▸ Description of the task
For this exercise, copy exactly the lines below from the one with "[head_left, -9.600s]" through the one with "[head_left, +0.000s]" and leave out the pictures.

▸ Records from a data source
****************
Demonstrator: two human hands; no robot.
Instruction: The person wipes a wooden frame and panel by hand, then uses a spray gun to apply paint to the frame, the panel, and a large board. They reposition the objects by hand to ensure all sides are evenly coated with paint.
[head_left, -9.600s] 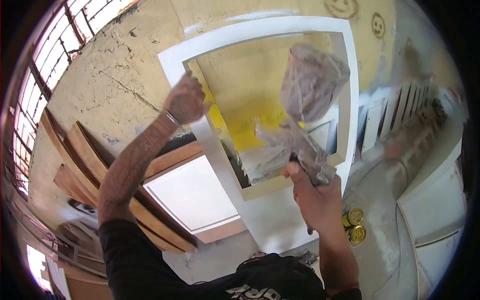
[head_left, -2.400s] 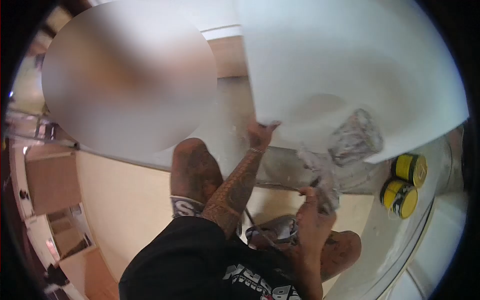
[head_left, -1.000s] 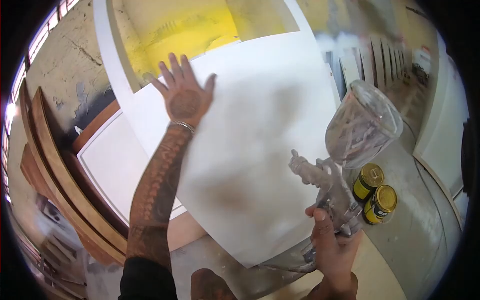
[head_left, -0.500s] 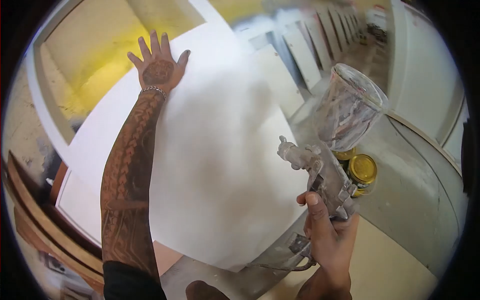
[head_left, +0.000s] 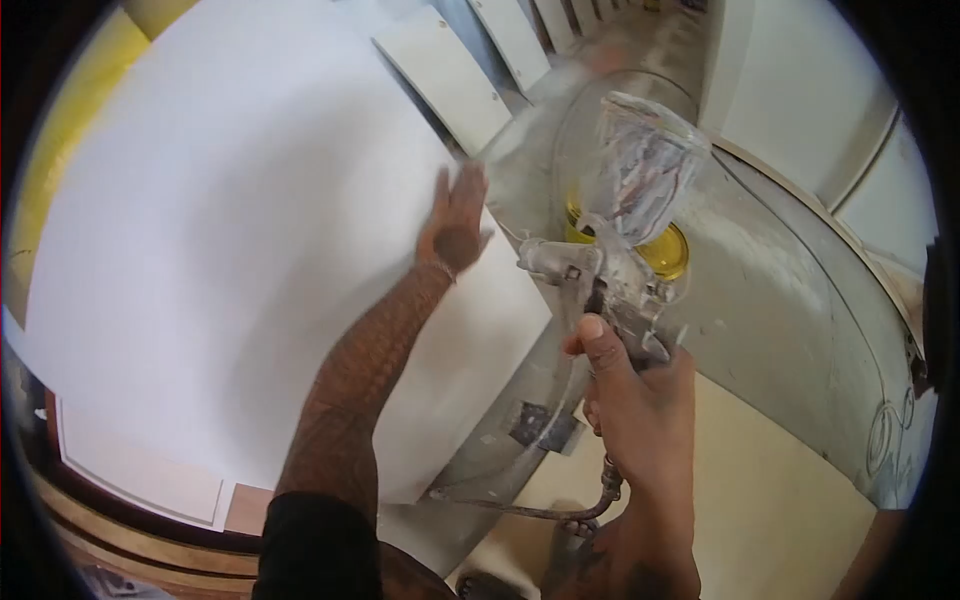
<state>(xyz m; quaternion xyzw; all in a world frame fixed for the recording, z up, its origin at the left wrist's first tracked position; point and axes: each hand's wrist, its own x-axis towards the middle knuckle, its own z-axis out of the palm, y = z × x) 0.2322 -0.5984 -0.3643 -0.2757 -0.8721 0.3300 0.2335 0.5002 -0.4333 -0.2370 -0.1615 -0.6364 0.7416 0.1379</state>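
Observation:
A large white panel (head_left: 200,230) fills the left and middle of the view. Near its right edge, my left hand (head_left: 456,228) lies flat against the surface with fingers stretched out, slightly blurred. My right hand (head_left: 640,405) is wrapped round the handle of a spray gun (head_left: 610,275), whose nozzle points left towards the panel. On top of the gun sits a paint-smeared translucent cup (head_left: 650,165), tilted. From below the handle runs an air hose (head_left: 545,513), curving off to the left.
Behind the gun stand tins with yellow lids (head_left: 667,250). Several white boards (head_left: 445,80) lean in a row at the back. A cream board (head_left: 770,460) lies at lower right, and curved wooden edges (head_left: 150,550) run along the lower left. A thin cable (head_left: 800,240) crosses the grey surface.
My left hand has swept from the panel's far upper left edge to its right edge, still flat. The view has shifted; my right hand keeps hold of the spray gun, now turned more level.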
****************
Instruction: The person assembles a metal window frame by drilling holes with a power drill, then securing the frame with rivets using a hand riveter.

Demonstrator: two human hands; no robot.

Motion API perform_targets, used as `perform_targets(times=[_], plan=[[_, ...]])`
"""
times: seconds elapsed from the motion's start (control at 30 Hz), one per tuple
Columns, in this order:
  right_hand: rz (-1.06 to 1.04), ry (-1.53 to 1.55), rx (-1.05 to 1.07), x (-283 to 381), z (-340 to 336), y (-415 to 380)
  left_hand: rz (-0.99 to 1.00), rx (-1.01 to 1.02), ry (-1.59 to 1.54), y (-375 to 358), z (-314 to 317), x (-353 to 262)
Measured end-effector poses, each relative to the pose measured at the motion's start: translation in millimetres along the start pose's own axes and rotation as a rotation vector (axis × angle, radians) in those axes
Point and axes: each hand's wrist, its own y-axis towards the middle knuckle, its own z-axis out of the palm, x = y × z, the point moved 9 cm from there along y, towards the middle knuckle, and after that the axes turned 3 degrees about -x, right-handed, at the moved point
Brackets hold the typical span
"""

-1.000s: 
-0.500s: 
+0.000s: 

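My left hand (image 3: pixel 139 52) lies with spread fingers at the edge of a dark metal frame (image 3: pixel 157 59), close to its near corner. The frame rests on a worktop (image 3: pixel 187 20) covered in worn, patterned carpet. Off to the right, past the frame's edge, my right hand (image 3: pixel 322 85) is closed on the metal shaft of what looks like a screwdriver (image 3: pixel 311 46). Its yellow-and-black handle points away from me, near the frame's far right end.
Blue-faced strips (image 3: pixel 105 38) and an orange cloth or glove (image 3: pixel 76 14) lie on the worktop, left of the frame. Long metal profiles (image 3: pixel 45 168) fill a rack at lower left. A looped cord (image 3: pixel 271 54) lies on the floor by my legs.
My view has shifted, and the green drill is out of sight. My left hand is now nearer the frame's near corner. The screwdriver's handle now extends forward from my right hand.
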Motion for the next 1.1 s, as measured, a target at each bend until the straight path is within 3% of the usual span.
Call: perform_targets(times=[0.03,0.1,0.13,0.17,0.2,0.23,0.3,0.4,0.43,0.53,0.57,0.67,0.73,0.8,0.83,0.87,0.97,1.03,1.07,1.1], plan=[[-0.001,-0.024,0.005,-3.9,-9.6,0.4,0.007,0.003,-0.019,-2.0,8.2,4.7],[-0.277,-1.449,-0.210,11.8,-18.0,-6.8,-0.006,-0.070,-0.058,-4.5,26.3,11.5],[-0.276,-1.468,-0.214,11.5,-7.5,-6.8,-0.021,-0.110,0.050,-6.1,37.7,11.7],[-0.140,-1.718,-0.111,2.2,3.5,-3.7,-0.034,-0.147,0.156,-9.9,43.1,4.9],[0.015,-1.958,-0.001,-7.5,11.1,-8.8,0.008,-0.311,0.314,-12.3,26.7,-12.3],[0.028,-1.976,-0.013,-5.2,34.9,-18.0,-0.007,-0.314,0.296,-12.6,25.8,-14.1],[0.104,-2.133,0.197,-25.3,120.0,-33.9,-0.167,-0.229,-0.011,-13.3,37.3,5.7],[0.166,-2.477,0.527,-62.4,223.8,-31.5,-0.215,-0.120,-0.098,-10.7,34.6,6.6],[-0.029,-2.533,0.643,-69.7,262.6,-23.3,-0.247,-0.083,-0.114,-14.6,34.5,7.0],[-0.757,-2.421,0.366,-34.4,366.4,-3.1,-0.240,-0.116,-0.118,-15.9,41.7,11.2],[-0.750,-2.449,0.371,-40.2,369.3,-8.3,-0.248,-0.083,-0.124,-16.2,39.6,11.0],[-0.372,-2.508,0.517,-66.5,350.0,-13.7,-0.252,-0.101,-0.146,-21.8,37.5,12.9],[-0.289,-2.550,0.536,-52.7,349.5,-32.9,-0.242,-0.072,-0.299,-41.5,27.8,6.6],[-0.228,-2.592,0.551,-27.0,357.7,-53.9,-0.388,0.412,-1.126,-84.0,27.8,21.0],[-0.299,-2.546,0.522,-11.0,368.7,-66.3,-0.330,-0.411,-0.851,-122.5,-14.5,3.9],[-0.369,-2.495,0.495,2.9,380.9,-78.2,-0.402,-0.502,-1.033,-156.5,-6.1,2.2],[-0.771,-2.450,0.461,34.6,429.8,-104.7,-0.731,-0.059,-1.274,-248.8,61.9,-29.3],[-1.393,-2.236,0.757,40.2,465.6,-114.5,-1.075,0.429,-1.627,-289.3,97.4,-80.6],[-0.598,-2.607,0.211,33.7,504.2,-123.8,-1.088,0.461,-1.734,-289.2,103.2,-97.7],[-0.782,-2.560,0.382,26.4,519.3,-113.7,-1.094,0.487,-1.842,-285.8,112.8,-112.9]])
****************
▸ Answer space
[head_left, -9.600s] 
[head_left, -2.400s] 
[head_left, -1.000s] 
[head_left, -0.500s] 
[head_left, +0.000s] 

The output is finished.